Work item
A line below contains "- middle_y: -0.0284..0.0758", and a later one contains "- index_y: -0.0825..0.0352". Repeat both, with every line between them, exactly.

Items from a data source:
********

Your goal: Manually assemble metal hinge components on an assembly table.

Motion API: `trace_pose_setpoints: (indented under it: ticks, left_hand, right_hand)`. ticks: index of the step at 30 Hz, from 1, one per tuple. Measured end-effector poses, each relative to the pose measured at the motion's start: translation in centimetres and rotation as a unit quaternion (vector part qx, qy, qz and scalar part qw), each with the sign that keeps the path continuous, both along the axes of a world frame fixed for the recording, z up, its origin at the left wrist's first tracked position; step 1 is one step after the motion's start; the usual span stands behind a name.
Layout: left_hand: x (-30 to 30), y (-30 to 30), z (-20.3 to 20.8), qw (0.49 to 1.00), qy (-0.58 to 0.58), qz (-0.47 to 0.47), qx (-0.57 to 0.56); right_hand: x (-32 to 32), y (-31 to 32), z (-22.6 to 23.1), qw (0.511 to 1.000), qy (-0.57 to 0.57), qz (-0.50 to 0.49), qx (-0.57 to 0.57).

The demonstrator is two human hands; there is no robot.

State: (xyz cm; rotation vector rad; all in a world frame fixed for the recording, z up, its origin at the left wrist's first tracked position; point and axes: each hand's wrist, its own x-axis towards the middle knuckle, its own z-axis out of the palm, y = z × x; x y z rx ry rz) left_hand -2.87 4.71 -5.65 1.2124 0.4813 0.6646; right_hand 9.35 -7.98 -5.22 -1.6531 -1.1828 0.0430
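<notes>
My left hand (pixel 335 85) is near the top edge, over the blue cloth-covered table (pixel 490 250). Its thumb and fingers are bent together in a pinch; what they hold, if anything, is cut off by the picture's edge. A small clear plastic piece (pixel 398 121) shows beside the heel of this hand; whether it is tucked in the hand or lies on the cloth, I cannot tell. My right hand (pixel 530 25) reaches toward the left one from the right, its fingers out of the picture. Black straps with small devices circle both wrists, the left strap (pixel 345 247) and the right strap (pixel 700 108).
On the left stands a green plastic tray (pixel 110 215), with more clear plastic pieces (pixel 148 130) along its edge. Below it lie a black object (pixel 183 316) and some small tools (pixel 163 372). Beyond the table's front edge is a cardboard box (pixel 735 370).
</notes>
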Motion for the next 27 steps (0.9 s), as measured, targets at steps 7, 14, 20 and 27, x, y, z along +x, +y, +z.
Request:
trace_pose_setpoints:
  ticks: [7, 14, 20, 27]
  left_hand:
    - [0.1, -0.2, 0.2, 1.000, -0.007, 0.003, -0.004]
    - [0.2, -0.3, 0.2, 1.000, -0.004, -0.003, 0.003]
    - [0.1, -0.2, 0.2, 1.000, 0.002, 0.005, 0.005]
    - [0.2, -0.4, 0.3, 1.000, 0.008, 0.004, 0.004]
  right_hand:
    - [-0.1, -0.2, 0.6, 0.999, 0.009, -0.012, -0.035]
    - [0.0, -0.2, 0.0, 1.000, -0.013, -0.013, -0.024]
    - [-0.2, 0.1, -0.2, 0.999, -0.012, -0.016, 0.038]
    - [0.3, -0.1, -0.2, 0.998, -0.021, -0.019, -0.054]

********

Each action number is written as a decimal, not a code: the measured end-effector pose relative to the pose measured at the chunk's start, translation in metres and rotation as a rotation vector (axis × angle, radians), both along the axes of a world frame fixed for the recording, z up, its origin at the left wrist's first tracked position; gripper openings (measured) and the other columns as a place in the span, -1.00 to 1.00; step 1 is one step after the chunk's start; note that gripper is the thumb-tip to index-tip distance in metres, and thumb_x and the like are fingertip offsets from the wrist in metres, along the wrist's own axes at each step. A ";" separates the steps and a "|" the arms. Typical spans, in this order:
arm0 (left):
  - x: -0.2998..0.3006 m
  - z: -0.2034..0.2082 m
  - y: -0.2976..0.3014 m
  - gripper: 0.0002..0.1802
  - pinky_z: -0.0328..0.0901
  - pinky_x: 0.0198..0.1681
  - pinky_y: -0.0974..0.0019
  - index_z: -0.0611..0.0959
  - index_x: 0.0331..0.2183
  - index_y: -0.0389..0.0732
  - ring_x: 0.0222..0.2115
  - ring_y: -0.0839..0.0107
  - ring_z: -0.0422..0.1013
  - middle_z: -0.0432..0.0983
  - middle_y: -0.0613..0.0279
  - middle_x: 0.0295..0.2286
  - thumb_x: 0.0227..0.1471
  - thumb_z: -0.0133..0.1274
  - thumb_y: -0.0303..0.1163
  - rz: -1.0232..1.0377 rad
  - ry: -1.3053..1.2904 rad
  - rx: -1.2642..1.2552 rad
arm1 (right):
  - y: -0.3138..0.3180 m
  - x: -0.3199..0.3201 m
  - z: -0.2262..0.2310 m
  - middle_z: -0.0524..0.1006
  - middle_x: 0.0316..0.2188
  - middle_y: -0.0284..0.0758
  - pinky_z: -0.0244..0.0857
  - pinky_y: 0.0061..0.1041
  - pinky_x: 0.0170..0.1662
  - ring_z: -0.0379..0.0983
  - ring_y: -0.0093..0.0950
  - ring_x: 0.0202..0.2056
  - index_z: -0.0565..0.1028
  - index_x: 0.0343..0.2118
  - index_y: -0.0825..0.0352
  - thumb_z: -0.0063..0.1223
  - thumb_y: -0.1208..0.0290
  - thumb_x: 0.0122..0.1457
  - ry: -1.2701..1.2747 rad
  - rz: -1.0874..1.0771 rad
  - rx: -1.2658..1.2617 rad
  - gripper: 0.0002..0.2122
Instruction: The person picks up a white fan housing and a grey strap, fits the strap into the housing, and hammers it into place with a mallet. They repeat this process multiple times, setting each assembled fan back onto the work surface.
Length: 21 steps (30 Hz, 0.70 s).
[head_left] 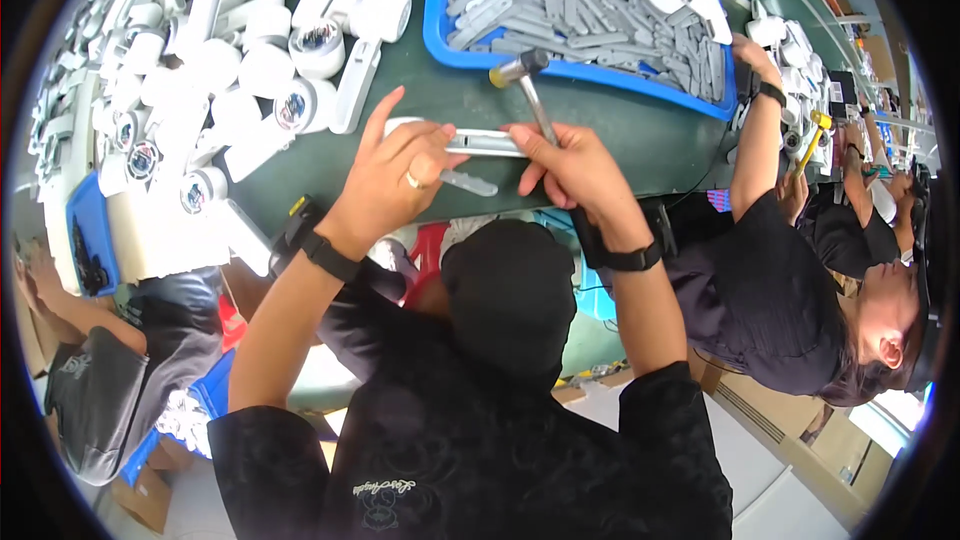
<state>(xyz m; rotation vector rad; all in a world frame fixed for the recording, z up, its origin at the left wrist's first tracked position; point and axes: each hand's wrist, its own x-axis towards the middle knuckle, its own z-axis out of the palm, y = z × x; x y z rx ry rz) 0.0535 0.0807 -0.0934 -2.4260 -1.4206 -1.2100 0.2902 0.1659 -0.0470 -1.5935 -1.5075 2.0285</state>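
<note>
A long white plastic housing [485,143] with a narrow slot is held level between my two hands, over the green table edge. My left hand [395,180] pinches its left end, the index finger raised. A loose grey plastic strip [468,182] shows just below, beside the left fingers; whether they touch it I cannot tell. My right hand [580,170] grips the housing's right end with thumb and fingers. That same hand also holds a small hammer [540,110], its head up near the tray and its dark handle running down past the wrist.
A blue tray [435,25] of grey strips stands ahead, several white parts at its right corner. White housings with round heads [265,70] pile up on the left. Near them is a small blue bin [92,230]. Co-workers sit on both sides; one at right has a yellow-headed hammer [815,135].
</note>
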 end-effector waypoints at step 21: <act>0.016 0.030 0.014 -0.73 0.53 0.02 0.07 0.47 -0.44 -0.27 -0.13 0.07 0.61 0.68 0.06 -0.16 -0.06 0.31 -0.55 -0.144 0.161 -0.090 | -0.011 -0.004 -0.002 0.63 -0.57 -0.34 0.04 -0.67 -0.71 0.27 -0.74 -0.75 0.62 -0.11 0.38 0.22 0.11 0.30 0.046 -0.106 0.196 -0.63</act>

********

Expected answer
  - middle_y: -0.0284..0.0758
  - pinky_z: -0.0244..0.0857
  - pinky_y: 0.0061..0.1041
  - pinky_x: 0.0170..0.1662
  - ring_z: -0.0379..0.0983
  - ring_y: -0.0093..0.0950
  - ring_x: 0.0202..0.2056
  - index_z: -0.0565..0.1028
  - index_x: 0.0343..0.2118
  - index_y: -0.0825..0.0352

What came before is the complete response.